Stored data
____________
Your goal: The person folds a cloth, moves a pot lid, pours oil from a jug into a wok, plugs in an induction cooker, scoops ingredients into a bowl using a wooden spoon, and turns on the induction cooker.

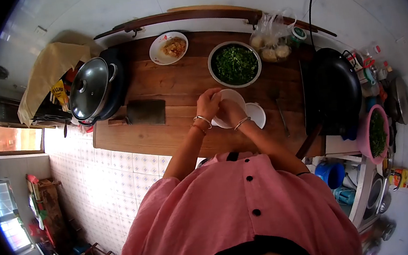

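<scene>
Both my hands are close together over a white round container (234, 96) near the middle of the wooden table. My left hand (208, 104) is at the container's left rim, its fingers bent toward the other hand. My right hand (231, 110) reaches down over the container's opening, its fingertips hidden. A white lid or shallow dish (257, 115) lies just right of it. Behind the container stands a metal bowl of chopped greens (234, 64). A white plate with brownish chopped food (155, 51) is farther back on the left.
A cleaver (146, 112) lies at the left front. Beyond it stands a lidded pot (89, 88). To the right are a fork-like utensil (282, 114), a black wok (334, 84) with its handle toward me, and a pink basin (386, 128). A plastic bag (274, 38) sits behind.
</scene>
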Motion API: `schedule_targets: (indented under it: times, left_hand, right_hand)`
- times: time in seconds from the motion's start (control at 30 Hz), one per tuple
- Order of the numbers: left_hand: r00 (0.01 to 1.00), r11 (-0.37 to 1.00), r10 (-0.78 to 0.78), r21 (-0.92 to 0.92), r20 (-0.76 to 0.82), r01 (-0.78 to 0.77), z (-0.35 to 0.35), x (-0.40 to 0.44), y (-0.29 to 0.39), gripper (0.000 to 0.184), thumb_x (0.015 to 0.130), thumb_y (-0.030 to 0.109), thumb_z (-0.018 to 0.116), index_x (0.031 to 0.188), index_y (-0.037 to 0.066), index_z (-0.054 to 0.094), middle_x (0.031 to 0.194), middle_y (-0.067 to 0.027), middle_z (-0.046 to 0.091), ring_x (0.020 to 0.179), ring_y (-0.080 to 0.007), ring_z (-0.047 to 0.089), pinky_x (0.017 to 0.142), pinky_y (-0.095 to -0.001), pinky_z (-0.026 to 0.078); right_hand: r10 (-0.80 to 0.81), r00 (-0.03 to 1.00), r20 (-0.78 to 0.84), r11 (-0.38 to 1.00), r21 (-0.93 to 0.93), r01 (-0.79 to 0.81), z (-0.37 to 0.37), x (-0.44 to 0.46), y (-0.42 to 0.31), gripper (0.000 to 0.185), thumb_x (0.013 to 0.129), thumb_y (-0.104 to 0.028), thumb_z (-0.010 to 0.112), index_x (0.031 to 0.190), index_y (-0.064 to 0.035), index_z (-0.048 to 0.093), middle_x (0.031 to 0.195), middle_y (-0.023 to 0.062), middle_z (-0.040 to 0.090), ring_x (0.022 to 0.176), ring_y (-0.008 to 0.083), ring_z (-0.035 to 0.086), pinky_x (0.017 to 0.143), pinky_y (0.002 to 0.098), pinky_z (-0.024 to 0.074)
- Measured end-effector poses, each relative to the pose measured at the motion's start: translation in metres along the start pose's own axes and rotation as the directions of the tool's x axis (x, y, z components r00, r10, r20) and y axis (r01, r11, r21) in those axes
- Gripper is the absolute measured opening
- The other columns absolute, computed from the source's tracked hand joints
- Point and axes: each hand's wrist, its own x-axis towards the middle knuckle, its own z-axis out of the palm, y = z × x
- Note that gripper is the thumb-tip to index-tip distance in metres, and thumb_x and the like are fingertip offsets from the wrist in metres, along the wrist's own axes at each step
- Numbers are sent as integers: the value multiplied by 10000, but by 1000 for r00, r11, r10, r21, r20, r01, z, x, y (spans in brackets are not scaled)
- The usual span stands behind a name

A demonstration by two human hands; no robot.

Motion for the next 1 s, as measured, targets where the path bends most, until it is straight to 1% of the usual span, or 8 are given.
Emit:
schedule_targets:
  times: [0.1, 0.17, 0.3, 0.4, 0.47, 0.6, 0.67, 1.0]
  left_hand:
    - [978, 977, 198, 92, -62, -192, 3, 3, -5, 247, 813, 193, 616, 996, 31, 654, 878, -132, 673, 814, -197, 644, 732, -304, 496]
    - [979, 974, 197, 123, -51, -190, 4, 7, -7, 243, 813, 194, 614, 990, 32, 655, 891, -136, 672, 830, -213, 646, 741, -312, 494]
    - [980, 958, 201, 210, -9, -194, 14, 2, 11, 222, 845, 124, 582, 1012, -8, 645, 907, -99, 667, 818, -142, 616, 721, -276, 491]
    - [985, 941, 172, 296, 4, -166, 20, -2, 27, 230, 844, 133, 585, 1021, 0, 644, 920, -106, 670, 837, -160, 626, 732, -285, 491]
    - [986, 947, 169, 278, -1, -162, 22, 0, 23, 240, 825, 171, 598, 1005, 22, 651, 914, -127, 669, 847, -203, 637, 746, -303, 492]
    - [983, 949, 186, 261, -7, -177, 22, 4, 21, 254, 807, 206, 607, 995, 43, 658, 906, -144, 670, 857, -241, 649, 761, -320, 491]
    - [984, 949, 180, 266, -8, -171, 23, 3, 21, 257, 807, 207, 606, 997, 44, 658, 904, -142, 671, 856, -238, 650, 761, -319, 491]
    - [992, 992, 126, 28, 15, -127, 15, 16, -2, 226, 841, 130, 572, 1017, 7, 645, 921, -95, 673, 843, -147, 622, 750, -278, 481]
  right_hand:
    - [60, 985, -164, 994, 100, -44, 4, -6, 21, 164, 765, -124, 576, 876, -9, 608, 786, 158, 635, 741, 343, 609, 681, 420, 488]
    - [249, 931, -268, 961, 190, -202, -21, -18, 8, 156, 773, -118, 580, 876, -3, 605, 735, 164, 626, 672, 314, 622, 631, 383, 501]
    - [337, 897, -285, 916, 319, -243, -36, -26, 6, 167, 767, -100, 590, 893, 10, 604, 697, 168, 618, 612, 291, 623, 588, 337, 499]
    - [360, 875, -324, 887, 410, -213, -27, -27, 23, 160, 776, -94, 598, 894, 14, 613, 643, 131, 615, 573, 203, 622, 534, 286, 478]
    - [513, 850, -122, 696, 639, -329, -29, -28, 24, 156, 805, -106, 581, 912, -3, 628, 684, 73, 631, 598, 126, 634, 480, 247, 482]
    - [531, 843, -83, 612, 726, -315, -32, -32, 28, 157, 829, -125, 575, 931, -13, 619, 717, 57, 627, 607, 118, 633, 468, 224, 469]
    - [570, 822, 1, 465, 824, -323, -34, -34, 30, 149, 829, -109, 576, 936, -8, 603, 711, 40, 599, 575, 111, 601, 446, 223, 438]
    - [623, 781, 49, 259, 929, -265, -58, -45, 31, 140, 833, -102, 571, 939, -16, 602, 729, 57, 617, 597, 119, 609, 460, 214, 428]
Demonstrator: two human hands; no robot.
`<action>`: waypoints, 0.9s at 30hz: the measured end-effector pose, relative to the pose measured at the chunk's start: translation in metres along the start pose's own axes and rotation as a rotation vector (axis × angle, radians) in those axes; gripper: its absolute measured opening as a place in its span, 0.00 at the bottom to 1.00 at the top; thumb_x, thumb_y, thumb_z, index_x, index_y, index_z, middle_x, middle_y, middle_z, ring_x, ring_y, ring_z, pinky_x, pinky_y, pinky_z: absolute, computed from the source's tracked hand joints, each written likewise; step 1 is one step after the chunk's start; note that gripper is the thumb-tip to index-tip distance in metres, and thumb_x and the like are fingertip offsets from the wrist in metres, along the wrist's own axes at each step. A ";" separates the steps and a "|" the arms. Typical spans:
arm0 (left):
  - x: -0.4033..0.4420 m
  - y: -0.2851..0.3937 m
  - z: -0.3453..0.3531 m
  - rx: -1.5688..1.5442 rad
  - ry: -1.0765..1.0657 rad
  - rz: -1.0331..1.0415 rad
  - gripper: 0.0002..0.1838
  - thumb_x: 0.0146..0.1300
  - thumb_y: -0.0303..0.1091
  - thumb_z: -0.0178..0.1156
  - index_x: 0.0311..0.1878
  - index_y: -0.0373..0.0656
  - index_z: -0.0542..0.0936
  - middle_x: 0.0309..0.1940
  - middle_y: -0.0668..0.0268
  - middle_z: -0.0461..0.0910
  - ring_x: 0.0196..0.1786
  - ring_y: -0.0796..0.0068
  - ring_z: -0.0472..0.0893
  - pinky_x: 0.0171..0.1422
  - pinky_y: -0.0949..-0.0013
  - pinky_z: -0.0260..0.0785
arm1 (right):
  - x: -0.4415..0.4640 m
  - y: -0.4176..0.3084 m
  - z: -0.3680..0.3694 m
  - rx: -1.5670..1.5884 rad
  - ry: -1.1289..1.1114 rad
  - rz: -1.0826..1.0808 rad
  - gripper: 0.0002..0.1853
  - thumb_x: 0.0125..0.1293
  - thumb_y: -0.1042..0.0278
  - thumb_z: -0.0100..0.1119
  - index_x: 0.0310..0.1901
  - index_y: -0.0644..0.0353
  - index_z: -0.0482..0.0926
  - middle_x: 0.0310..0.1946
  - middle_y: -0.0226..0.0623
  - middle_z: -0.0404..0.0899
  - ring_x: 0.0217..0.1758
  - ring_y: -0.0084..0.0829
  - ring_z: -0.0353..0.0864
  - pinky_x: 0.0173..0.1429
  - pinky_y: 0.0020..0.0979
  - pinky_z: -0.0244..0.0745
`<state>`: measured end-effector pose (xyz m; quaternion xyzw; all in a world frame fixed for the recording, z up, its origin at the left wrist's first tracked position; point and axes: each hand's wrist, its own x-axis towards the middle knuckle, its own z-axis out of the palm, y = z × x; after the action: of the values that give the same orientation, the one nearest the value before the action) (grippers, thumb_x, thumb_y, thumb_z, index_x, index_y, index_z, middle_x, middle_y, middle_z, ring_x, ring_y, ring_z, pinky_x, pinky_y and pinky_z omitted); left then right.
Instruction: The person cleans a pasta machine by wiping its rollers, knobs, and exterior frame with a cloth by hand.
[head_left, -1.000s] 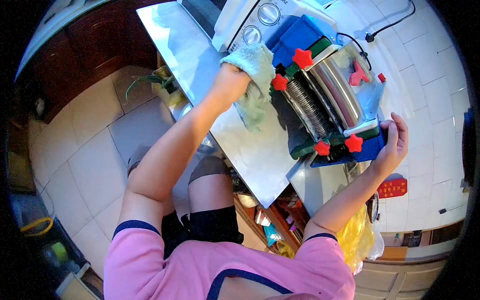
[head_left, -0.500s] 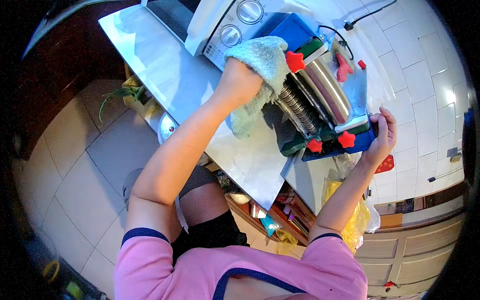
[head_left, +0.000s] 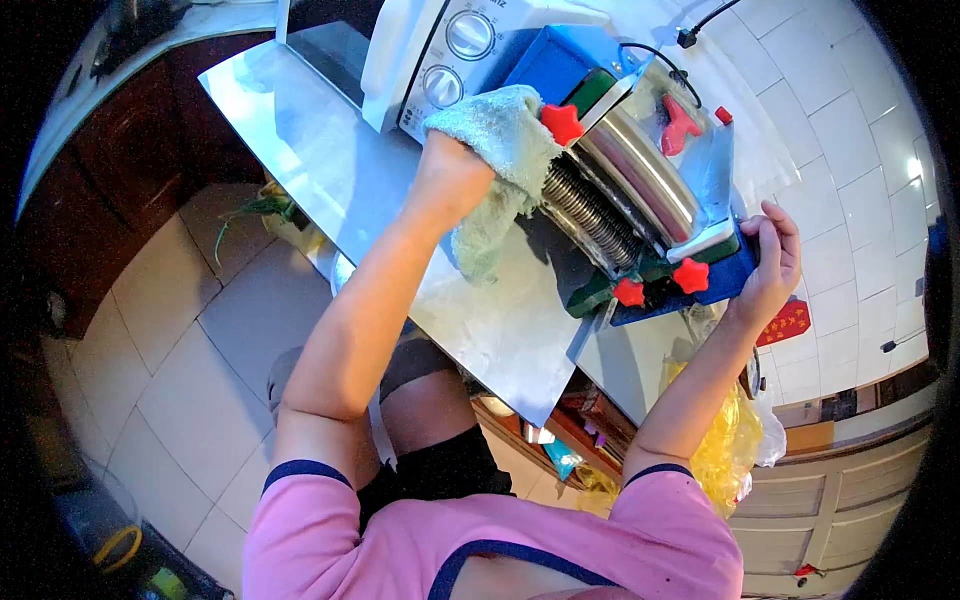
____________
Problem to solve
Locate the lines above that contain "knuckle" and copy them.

Exercise response
- Point and axes: each hand's wrist, its own x-axis towards the middle knuckle, its own z-axis out of the palm, y = z × x
`<state>`: measured end-effector pose (xyz m; quaternion xyzw; all in a world frame fixed for the recording, z up, its origin at the left wrist's first tracked position; point and axes: each hand's wrist, its own x-axis towards the middle knuckle, its own z-axis out of the palm, y = z × x; after the action: of the values that give the same orientation, the one nearest the value before the action) (grippers, thumb_x, thumb_y, thumb_z, index_x, index_y, index_z, middle_x, middle_y, middle_z, ring_x, ring_y, ring_z, pinky_x, pinky_y and pinky_z omitted); left then right.

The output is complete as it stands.